Monday, May 21, 2007
Freie Universität Berlin
Institut für Informatik
Lecture - 14:15
Like most spatial data structures, the Delaunay triangulation suffers from the ``curse of dimensionality". A classic theorem of McMullen says that the worst-case complexity of the Delaunay triangulation of a set of n points in dimension d is Theta(n^(ceiling(d/2))). The point sets constructed to realize this exponential bound are distributed on one-dimensional curves, while for points distributed uniformly in space the complexity is O(n). What about distributions of points on manifolds of dimension 1 < p < d? We consider sets of points distributed nearly uniformly on a polyhedral surfaces of dimension p, and find that their Delaunay triangulations have complexity O(n^((d-1)/p)).
Colloquium - 16:00
Parametric reconstruction of complex shapes from noisy data is a difficult task. We present the results of an industry cooperation aiming at reconstruction of bent tubes for reverse engineering.

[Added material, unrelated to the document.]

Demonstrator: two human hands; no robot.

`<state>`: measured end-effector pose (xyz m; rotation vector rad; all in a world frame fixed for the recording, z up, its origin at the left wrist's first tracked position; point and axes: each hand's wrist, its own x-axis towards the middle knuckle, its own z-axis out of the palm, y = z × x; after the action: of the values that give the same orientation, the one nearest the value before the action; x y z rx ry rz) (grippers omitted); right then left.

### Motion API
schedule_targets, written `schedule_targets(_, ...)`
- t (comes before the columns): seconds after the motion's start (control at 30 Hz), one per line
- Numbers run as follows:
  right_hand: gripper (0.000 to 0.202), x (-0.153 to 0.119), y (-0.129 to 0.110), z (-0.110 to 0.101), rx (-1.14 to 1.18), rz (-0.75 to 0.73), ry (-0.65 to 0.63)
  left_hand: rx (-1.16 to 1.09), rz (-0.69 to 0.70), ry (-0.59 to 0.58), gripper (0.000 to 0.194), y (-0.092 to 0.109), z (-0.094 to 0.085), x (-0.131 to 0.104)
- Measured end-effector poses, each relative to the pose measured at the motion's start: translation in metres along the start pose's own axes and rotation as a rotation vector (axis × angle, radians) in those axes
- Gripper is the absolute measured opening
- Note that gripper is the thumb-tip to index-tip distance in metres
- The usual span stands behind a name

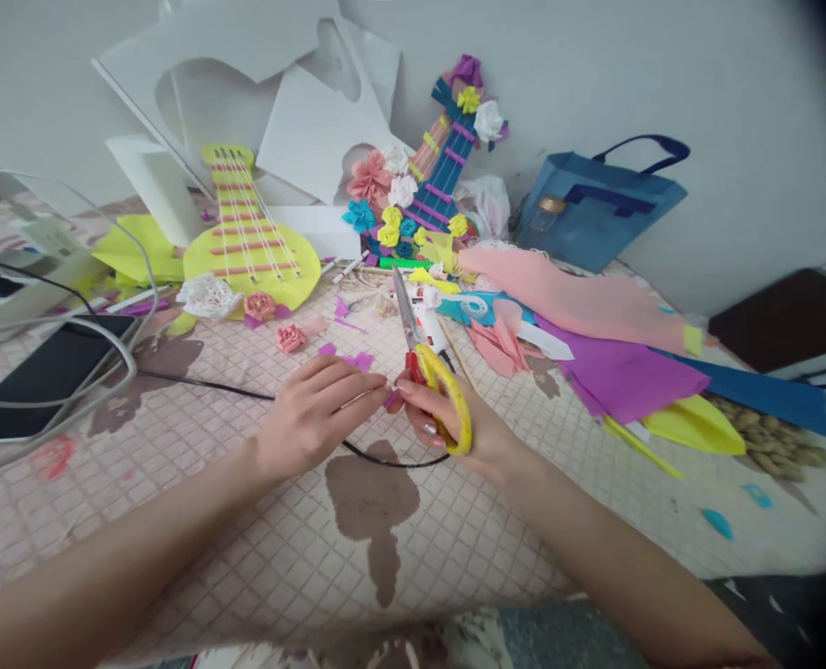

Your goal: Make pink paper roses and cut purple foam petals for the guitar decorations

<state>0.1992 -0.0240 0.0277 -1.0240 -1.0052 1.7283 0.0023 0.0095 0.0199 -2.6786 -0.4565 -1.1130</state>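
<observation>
My right hand (447, 413) is closed on scissors (454, 400) with yellow and red handles. Their metal blades point up and away, over the tabletop. My left hand (321, 409) reaches in from the other side, its fingers together and their tips meeting my right fingertips. A small bit of purple paper (390, 399) shows between the two hands, mostly hidden by the fingers. Purple paper scraps (348, 359) lie just beyond my left hand. Behind the blades is a white tool that looks like a glue gun (427, 321), partly covered.
A yellow paper guitar (252, 237) and a blue flower-covered one (447, 172) lean at the back. Pink crepe paper (580, 293) and purple sheets (622, 372) lie right. A black cable (203, 381) crosses near my hands; a tablet-like device (43, 381) lies left. A blue bag (594, 209) stands behind.
</observation>
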Motion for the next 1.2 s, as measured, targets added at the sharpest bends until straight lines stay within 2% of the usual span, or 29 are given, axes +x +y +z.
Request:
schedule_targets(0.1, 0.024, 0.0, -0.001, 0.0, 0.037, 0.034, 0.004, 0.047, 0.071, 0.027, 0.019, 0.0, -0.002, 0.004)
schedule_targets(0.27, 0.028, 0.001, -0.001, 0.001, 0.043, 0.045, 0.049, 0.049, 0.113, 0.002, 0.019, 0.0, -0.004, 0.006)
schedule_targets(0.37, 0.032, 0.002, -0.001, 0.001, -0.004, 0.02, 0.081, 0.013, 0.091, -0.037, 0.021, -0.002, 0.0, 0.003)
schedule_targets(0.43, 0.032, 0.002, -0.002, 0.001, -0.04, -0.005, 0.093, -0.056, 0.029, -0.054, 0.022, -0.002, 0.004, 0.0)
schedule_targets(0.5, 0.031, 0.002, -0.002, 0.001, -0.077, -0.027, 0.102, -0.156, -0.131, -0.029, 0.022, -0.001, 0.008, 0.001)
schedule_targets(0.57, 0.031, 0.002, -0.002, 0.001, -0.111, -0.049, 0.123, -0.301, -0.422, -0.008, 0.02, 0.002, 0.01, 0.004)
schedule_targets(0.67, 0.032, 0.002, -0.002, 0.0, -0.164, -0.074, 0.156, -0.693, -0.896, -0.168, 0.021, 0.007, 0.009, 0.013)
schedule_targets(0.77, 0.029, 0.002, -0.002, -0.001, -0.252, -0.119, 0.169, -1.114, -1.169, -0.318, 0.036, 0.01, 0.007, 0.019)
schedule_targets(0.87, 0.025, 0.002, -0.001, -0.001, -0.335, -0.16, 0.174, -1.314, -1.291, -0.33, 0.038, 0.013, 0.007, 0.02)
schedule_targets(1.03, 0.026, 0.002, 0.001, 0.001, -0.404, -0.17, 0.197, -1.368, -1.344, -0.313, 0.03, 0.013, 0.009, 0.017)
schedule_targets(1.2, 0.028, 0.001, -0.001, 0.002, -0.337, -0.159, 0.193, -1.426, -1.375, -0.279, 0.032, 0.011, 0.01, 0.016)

We propose a moving least squares technique to find the spine curve of a pipe surface, and show a heurisic approach to approximating a curve by a G1 arc and line segment spline curve with minimum number of segments.
As an outlook, we show how circles and lines approximating a set of points can be represented by convex polyhedra. This could be a building block of an exact algorithm for finding an optimal arc spline approximation.